- _BRIEF_
Please output exactly the part of the records below that opens with the line containing "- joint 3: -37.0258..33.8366" and closes with the line containing "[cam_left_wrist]", both lines included, and nothing else.

- _DATA SECTION_
Start of Block
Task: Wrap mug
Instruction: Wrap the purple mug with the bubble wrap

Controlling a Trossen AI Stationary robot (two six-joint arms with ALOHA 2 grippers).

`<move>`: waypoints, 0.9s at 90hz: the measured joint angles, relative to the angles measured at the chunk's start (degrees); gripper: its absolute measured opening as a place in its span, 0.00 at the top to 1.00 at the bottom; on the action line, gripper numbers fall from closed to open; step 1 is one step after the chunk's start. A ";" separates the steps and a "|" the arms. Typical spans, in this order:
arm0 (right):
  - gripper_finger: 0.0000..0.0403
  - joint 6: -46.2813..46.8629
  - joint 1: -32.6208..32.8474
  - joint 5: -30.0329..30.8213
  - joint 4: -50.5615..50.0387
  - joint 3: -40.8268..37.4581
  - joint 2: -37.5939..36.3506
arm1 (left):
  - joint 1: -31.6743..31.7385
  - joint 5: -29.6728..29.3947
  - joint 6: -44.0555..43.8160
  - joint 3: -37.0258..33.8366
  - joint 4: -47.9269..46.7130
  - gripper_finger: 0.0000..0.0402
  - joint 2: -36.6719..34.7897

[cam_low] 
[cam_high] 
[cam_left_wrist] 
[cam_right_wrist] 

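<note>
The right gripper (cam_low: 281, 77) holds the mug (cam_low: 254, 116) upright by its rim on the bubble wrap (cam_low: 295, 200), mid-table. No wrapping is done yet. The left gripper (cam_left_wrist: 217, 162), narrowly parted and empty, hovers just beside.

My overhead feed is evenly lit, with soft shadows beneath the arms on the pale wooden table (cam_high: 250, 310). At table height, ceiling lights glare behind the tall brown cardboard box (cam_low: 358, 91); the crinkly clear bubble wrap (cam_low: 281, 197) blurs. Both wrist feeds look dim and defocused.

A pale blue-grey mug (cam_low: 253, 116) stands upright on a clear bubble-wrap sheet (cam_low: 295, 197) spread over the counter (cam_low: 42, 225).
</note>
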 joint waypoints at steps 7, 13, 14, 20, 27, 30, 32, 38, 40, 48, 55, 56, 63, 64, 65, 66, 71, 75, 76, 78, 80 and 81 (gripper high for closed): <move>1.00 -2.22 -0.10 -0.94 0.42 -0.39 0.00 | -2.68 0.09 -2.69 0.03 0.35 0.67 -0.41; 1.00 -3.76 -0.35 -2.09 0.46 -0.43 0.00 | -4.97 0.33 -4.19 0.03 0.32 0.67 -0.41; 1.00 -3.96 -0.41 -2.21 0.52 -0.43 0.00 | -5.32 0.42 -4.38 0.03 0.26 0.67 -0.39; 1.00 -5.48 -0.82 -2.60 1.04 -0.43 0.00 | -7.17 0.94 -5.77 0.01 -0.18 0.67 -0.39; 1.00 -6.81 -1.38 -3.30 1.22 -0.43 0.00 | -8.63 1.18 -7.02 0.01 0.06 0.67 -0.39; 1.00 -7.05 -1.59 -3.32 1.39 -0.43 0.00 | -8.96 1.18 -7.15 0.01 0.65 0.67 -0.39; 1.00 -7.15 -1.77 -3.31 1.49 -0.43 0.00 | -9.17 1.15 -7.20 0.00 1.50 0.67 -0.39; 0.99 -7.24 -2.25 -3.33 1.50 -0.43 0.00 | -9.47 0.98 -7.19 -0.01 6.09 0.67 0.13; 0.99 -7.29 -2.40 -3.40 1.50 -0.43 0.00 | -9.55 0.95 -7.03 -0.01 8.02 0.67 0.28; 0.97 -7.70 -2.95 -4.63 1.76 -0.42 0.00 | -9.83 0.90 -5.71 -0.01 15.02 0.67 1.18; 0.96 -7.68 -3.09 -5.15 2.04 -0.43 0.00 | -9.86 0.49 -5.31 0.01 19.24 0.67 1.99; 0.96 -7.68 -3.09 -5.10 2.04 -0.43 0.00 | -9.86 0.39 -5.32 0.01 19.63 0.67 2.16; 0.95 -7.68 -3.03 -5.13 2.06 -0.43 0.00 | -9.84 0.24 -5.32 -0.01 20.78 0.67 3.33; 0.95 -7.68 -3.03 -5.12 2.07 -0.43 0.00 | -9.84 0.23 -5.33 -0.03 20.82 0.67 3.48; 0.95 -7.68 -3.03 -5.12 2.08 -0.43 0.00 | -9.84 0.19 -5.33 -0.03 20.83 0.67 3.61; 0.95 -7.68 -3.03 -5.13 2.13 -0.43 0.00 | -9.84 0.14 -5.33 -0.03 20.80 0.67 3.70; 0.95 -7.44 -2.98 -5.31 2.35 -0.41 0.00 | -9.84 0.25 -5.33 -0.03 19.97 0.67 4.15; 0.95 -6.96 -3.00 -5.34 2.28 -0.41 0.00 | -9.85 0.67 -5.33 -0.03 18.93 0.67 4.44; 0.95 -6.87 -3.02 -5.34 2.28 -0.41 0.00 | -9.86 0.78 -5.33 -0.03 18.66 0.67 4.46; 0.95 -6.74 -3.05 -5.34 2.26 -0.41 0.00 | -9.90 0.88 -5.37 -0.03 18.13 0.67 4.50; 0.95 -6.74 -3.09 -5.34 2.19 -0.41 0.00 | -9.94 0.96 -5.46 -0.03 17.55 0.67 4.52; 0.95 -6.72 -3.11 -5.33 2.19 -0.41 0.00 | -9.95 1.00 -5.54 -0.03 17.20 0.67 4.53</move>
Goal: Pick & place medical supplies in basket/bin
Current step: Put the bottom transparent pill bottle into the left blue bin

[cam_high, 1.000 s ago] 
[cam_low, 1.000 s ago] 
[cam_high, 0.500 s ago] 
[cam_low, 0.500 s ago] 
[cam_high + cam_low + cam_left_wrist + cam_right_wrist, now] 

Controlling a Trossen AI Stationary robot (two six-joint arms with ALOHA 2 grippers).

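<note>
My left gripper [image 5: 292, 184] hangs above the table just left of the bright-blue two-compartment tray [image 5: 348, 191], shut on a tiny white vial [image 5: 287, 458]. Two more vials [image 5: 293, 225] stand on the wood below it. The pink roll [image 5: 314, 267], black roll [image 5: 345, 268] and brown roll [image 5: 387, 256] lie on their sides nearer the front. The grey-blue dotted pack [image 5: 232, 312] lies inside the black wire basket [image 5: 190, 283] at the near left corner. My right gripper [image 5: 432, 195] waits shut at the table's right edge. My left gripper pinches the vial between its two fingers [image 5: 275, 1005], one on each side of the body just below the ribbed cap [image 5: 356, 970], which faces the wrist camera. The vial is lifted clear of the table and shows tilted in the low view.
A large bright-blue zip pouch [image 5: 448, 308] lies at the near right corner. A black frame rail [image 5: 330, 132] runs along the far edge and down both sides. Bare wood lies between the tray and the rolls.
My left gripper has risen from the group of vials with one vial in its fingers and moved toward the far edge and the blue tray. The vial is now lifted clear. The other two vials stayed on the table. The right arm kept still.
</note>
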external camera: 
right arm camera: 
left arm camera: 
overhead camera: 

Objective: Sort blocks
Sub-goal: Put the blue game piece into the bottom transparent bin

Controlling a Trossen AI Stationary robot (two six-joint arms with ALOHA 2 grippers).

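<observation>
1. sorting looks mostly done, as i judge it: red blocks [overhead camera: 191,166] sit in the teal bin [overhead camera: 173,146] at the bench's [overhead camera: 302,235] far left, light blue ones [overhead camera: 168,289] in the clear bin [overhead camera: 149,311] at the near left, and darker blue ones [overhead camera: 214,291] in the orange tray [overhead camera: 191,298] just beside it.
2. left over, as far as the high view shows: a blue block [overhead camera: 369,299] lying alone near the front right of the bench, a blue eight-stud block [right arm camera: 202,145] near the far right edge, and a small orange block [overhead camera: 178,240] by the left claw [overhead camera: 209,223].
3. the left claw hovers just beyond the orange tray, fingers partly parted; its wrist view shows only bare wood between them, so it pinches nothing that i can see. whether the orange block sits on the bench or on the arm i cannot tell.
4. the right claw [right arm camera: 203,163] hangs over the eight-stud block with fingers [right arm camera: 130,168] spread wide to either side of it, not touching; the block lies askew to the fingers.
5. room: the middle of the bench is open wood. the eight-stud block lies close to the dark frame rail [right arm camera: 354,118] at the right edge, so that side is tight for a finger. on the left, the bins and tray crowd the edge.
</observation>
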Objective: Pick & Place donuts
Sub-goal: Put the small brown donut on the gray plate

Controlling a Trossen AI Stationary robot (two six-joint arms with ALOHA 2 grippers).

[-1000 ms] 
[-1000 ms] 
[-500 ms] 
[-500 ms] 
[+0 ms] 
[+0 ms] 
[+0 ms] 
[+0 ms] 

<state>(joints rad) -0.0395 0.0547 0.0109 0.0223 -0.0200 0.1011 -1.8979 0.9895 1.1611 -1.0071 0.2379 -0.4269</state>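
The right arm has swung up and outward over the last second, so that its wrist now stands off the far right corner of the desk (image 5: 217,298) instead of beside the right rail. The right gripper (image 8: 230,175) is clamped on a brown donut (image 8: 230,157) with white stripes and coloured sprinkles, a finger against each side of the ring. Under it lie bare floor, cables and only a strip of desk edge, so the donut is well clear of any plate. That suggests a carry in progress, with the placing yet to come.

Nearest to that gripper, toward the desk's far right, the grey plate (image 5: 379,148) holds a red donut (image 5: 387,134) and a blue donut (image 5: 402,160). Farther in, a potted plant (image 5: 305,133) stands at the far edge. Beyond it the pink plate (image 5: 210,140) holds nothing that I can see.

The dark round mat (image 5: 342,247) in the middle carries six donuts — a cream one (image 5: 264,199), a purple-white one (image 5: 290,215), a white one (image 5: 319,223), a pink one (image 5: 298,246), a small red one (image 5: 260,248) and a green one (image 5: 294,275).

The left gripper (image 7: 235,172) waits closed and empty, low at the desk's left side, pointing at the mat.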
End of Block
- _RESPONSE TO THIS EXERCISE_
  - joint 3: -37.0258..33.8366
  - joint 4: -47.9269..46.7130
  - gripper_finger: 0.0000..0.0402
  - joint 2: -36.6719..34.7897

[cam_low] 
[cam_high] 
[cam_left_wrist] 

Nothing further is needed for this answer.